Things I didn't learn in Pharmacy School
Wednesday, September 10, 2008
Despite spending four years at pharmacy school, the real learning begins in clinical practice. Here are my current 'top n' pieces of advice to new pharmacy graduates (Today, n=15)
- Be realistic. Patients are rarely fully concordant with treatment. Give them encouragement and information.
- There's no such thing as a lunch break; learn to eat on the run.
- The word quiet should not be uttered in the dispensary.
- A patient always takes other medications. Usually, its "just a bit of hypertension" that requires three or four antihypertensives. C'mon, all they want is pseudoephedrine.
- If a patient looks like they're going to ask for a sharpz kit, they probably will. If not, they're after Kiddie paracetamol.
- There will always be a run on ADHD medication at 4pm on Sunday afternoon.
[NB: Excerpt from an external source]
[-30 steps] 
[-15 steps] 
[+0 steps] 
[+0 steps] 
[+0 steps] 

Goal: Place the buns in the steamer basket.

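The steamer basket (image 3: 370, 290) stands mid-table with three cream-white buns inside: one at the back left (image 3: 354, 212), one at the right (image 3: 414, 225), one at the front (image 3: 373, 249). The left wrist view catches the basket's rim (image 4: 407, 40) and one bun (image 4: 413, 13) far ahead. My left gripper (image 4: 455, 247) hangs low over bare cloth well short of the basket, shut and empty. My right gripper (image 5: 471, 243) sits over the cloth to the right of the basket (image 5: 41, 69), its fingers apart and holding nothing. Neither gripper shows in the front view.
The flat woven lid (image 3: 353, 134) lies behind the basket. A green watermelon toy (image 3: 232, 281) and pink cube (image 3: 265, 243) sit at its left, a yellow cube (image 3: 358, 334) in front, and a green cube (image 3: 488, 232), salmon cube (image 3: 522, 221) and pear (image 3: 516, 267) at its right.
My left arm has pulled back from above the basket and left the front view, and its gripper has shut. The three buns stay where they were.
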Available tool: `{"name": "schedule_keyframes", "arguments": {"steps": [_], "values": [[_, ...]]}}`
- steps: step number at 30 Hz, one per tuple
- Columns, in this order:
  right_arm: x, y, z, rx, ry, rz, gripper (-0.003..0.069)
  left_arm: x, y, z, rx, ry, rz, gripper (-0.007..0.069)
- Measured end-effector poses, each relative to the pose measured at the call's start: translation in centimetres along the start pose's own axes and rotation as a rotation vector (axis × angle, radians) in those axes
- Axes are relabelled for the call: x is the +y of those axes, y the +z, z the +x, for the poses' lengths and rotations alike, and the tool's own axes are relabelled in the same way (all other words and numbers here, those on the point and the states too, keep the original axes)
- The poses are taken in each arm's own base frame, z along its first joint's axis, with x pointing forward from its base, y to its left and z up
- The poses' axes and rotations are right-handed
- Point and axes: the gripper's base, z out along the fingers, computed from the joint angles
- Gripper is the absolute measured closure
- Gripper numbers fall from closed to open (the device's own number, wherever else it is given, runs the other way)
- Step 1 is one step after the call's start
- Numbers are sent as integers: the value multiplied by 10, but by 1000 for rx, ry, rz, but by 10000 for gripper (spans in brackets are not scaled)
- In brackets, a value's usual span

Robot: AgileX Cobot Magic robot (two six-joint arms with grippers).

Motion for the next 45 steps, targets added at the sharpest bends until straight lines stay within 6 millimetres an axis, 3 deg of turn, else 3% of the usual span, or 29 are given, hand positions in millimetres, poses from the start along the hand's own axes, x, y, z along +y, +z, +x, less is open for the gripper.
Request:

- Don't sell something because you can, sell something because you believe in it's potential to help the patient.
- If you're going to lob things around the dispensary, bottles of tablets are a no-no. This is called friability, and there were at least three pracs on it at Uni. Boxes are fine to throw, as are capsules.
- The two most dangerous words your can say without thinking are That's fine. Eg."Maxolon and Madopar? That's fine."
- Make friends with your co-workers; if, like most pharmacists, you work too many hours for the first few years, you might end up seeing them more than your family.
- Money matters. Be the voice of reason when big pharma and/or corporate pharmacy's desire for dollars compromises your patients' health.
- Every patient wants something. It might be medicine. It might be attention. It might be reassurance.
- If a patient wants butterfly stitches, they probably need to go to hospital.
- Foolish is s/he who does not refer a case they cannot diagnose and manage safely.
- Never ever trust a junkie. Ever.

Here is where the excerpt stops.